Sustainable water management under climate change is ill-recognized given its importance, and it is unclear which policy instrument is optimal in promoting it. COP26 hosted the first Water Pavilion, and among presenters and attendees of Pavilion events, I interviewed a sample with water policy and management expertise. I collected data on the effectiveness and applicability of using bottom-up economic policies for sustainable water management. It seems this approach may be beneficial in certain contexts, but participants and event hosts emphasized that resilience in water is also key. Perhaps it’s time we move beyond sustainability and management towards resilience and stewardship. SDG Theme: SDG 6 – Clean Water and Sanitation Type: Short talk (e.g. PowerPoint, Google Slides)

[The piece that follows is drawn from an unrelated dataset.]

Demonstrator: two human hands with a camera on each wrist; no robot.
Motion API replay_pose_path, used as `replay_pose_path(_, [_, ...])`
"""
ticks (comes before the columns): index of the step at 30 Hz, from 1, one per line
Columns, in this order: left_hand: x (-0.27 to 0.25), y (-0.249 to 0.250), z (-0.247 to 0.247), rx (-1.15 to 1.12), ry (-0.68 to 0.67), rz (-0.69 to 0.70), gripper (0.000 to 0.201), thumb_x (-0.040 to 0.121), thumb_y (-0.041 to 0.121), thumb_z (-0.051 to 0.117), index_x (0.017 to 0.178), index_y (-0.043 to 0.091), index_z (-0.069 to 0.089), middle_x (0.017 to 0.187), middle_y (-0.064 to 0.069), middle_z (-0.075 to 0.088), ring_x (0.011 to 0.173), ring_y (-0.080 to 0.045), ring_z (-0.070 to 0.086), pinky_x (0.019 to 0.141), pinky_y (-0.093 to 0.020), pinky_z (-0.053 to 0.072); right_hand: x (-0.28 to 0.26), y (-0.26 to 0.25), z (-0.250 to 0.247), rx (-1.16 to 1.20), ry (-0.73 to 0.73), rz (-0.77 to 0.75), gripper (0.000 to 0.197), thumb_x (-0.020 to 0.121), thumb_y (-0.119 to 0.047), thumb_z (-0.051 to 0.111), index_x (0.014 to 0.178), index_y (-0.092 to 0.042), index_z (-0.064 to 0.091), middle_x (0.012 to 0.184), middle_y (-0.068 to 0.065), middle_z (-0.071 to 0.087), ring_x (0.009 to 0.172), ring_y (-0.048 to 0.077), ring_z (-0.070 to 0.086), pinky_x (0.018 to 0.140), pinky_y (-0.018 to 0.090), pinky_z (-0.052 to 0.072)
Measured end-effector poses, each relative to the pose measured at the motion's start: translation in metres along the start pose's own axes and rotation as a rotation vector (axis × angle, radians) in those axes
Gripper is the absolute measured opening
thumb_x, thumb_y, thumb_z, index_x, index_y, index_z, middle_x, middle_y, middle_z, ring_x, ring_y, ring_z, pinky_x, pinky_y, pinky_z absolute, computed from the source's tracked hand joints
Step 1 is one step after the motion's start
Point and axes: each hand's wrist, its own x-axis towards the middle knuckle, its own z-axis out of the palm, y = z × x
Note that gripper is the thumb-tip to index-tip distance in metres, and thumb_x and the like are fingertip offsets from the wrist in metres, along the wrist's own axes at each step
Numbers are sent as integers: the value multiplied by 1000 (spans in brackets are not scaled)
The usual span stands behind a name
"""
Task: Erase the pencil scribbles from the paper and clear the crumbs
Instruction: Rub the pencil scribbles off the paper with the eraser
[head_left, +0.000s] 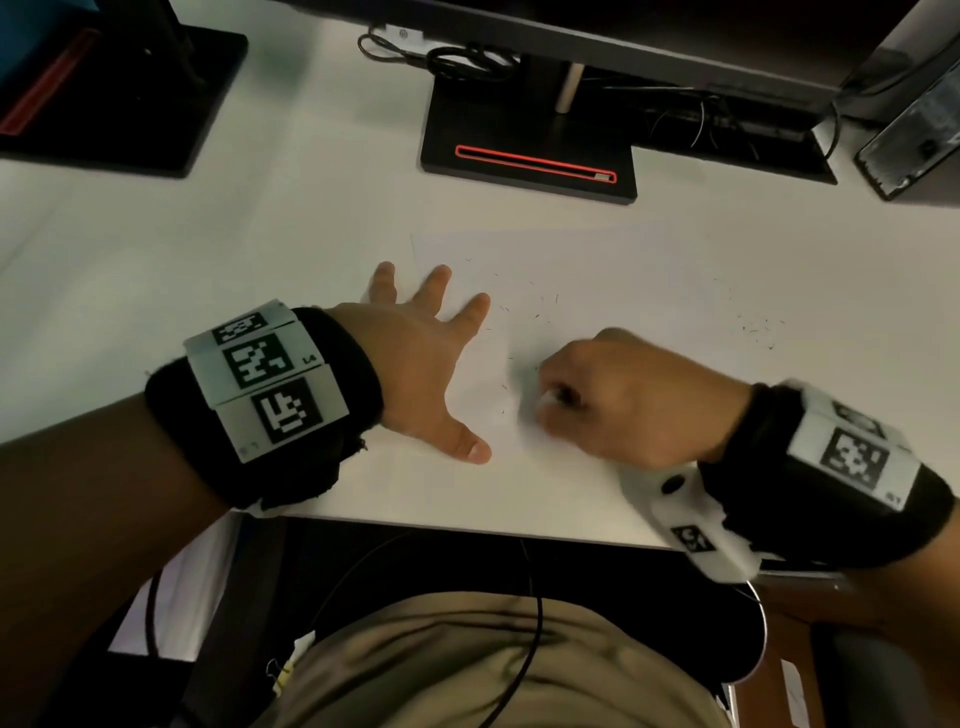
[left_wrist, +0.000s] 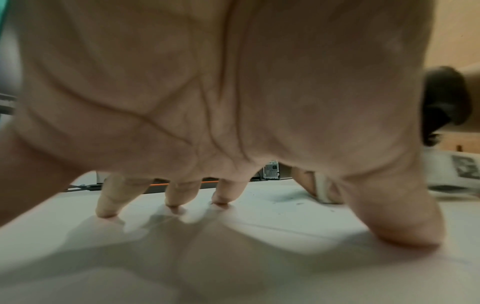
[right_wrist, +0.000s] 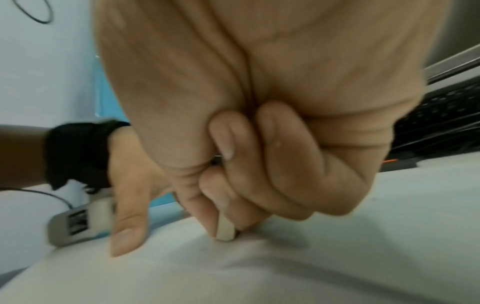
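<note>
A white sheet of paper (head_left: 597, 270) lies on the white desk, sprinkled with dark eraser crumbs (head_left: 545, 306). My left hand (head_left: 431, 364) is spread flat on the paper's left part, fingers straight and thumb out, holding the sheet down. The left wrist view shows its fingertips (left_wrist: 106, 211) pressing on the paper (left_wrist: 233, 257). My right hand (head_left: 618, 400) is curled into a fist and pinches a small white eraser (head_left: 548, 399) whose tip touches the paper. In the right wrist view the eraser (right_wrist: 225, 231) sticks out below the thumb and bears on the paper (right_wrist: 311, 267).
A black monitor base (head_left: 530, 156) with a red slot stands behind the paper, cables (head_left: 467, 62) behind it. Another black stand (head_left: 130, 88) sits far left and a dark device (head_left: 914, 135) far right. More crumbs (head_left: 758, 330) lie right of the paper. The desk's front edge (head_left: 467, 530) runs just below my hands.
</note>
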Motion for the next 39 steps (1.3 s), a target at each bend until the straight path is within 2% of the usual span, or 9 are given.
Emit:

Session 2.3 Burgess Shale Fossils in Yoho National Park

Rylee Sharkey, Colorado State University
Krystal Tran, Colorado State University
Martin Morales, Colorado State University

3:45 PM - 3:53 PM

The Burgess Shale Fossils found in Yoho National Park are some of the oldest, most well-preserved, soft-bodies organisms ever found. These fossils provide valuable knowledge of Cambrian organisms and the origins of multicellular life. The construction of The Canadian Pacific Railway ultimately led to the discovery of these fossils by making the Kicking Horse Valley accessible to tourists, adventurers, and most importantly to our story, geologists. The railway can be seen as a vehicle of exploration, but for the First Nations peoples, it was a vehicle of exploitation that had harmed the natural environment and exploited their artifacts and resources. Type: Short talk (e.g. PowerPoint, Google Slides)

4:00 PM

Session 3 Youth As Agents of Change: Youth Dialogue with Industry and Government Leaders

Brandon Jones, US National Science Foundation
Jeanee Beacham, Delphon Industries
Terence Jeyaretnam, EY, Clumate Change and Sustainability Services Australia

4:00 PM - 4:55 PM

Speakers: Brandon Jones, Program Director, Geosciences and Education Divisions, US National Science Foundation Jeanne Beacham, President and CEO of Delphon Industries Terence Jeyaretnam, Partner at EY, Climate Change and Sustainability Services Australia We engaged in dialogue with industry and government leaders on the following questions: How can we pull on levers to create change? What are key innovative approaches for making real world change? What do the outcomes of COP26 mean for industry and government, and how can youth get involved?

5:00 PM

Session 4 Raising Youth Voices and Ambition

Jacob Genuise, Colorado State University
Nassy Khademimoshgenani, Michigan Technological University

5:00 PM - 5:55 PM

COP26 has concluded. What happens now? Youth leaders who attended COP26 in person or virtually moderated open session. Summit participants were invited to share their ideas and questions on next steps following COP26. Engaged in open dialogue about the role of youth in determining a positive future.